Synopsis

Genesis follows Lily and her husband, Charlie Carpenter, a couple in their early thirties quietly falling apart inside a rural farmhouse inherited from Charlie’s father. Lily, an agoraphobic artist still haunted by a childhood coma that left her temporarily paralysed, secretly performs ritualised asphyxiation to feel control over her body. Charlie, unable to face his hidden sexuality, seeks anonymous encounters with strangers. Their private compulsions hold their marriage together in a fragile, unspoken equilibrium. They both know their lives are built on lies—lies that feel safer than the truth.

This balance fractures when Sam and Hannah Cross arrive next door. Sam, a severe, cult-like presence, and Hannah, his unsettlingly youthful companion, first appear as eccentric but intriguing neighbours. Yet their charm soon curdles. They slip into Lily and Charlie’s routines, testing boundaries, dissolving privacy, and infiltrating their emotional space. A psychological game of mimicry—mirrored gestures, echoed phrases—deepens into ritualistic horror as Lily and Charlie’s identities begin to erode. What starts as a strange intrusion escalates toward something irreversible: the theft of the self.
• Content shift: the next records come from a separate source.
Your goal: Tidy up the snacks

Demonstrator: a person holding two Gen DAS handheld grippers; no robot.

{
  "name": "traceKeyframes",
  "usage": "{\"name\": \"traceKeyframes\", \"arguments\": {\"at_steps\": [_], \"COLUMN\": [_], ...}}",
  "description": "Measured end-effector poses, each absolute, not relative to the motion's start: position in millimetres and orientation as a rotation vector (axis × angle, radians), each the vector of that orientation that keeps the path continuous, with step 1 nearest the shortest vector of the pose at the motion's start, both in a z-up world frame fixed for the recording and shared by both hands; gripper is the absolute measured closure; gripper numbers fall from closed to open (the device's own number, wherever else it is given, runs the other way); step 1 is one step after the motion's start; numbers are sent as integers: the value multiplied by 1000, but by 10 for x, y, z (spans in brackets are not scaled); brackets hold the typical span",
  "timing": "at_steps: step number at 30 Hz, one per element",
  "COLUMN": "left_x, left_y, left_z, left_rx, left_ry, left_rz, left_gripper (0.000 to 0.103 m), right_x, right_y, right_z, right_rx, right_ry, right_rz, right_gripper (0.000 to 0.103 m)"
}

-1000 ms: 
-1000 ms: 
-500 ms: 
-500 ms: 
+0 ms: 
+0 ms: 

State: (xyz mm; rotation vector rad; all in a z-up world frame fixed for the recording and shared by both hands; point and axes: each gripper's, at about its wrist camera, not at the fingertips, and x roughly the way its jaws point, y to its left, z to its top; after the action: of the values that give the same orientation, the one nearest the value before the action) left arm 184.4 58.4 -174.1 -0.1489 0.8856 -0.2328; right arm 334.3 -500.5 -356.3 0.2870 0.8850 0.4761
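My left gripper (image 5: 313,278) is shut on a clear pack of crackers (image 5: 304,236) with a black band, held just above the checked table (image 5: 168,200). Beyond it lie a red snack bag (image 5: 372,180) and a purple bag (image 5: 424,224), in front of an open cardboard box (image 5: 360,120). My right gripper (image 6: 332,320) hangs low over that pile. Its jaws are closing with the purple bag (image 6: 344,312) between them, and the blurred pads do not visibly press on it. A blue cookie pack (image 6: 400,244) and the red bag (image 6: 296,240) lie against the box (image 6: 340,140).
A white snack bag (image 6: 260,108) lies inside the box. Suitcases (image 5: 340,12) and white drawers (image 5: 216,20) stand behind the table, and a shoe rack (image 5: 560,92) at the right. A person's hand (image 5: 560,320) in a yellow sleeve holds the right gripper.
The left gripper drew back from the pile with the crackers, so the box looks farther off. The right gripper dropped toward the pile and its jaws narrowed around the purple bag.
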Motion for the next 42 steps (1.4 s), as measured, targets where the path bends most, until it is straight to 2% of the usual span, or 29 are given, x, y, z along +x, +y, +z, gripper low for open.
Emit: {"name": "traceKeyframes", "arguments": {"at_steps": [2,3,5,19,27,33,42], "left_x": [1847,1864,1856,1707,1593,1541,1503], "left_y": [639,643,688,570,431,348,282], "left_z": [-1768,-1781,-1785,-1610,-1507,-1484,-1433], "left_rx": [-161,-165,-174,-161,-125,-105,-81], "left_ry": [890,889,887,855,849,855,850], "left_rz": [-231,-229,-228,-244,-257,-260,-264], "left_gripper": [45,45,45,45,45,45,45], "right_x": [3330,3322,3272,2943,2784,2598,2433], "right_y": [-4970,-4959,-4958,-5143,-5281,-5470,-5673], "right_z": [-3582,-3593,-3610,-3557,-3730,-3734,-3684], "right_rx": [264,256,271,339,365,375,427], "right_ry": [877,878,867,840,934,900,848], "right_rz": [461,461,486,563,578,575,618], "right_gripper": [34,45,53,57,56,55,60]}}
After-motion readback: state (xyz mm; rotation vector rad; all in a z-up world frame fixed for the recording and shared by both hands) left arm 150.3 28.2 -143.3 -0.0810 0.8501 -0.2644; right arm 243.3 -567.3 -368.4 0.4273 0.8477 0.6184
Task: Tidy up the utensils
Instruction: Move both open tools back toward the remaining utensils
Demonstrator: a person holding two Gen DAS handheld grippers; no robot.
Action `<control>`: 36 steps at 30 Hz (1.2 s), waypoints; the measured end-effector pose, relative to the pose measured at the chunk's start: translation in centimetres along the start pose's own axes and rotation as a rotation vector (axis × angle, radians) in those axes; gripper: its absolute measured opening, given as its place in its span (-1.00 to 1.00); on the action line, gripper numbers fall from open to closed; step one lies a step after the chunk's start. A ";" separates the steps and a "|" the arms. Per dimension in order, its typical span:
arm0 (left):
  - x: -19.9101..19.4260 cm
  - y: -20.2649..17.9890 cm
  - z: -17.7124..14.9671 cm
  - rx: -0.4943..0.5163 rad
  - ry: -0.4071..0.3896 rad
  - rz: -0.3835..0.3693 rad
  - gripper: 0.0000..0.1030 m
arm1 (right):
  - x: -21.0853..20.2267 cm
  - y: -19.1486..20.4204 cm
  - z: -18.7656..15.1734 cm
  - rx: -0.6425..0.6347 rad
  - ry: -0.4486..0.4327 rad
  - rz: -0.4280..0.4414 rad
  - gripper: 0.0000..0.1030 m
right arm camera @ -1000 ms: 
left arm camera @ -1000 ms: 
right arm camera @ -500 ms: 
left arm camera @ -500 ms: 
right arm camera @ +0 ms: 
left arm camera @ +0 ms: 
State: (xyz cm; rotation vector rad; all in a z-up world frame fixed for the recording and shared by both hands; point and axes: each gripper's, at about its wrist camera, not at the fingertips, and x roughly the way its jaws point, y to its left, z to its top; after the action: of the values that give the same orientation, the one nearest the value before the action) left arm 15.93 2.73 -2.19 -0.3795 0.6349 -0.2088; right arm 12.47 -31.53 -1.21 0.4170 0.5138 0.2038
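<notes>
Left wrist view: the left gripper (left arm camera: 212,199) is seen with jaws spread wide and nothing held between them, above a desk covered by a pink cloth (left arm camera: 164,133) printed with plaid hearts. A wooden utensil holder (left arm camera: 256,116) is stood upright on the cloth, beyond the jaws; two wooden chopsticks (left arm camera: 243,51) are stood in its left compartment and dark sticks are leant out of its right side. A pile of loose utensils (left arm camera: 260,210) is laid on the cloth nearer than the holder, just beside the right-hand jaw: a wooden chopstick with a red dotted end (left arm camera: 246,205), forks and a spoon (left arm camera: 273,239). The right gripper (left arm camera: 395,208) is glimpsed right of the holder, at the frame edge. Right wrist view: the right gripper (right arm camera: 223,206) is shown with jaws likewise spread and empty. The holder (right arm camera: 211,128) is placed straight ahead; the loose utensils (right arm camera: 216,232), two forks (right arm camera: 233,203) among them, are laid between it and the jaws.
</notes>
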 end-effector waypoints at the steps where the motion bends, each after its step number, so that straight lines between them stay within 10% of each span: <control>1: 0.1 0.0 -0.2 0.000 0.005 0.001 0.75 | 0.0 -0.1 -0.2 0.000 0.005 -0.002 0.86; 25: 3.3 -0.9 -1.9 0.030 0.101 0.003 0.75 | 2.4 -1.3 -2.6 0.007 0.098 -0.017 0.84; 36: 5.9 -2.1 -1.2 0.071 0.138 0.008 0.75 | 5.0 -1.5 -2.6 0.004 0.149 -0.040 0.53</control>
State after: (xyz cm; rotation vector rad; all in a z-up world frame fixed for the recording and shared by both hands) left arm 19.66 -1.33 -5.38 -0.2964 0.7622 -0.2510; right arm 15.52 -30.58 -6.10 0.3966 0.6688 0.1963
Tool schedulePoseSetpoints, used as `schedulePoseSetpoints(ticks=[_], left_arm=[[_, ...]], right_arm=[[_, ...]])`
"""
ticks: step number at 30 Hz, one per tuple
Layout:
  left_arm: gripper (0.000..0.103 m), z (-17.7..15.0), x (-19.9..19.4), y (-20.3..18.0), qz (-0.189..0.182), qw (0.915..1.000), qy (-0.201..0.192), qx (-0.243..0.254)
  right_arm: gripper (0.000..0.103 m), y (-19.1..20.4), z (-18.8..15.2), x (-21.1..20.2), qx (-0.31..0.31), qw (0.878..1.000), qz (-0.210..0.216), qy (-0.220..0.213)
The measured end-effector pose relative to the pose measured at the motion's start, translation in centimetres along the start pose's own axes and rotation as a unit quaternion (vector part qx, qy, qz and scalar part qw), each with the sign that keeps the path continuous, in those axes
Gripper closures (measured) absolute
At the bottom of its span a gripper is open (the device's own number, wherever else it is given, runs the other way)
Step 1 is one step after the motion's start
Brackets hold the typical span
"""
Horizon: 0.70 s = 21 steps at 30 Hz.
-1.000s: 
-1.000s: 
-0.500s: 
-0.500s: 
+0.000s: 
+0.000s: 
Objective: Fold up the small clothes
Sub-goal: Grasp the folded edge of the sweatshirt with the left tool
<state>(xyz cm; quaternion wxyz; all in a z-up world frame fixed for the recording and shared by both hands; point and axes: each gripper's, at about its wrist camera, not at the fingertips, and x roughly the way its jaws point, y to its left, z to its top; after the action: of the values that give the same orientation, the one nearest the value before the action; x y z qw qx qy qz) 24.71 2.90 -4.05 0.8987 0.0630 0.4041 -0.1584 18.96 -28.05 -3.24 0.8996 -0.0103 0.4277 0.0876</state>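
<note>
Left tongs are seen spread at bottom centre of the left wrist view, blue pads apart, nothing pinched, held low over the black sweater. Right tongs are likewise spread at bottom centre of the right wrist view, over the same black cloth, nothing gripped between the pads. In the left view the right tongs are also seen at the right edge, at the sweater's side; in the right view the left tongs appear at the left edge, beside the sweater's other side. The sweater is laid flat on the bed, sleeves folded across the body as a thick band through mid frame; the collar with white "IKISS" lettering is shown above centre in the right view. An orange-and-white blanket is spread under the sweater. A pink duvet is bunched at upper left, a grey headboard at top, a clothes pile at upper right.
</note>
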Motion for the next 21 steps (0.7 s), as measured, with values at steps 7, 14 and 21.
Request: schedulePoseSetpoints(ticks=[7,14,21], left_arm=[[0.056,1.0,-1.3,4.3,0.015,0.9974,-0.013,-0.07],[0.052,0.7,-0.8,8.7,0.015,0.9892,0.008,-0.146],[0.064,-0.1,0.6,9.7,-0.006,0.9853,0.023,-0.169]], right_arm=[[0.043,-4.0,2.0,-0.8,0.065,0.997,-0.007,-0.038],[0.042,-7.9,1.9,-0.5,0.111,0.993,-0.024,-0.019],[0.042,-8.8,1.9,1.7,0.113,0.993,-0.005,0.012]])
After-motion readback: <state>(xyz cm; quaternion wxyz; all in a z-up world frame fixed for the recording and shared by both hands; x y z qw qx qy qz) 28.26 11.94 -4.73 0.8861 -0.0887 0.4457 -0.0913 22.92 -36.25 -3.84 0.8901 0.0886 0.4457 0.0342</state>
Sam and Hannah exploit the psychological fault lines of their victims, using hidden fears and repressed desires as points of entry. As the distinctions between self and other blur, Lily must confront the fear that has shaped her life—losing control of her own body—and, for the first time, fight for the life she has always fled from.

Because Sam and Hannah are not simply neighbours. They are fallen angels on the run, surviving by leapfrogging through a chain of stolen bodies, desperately escaping the wrath of God.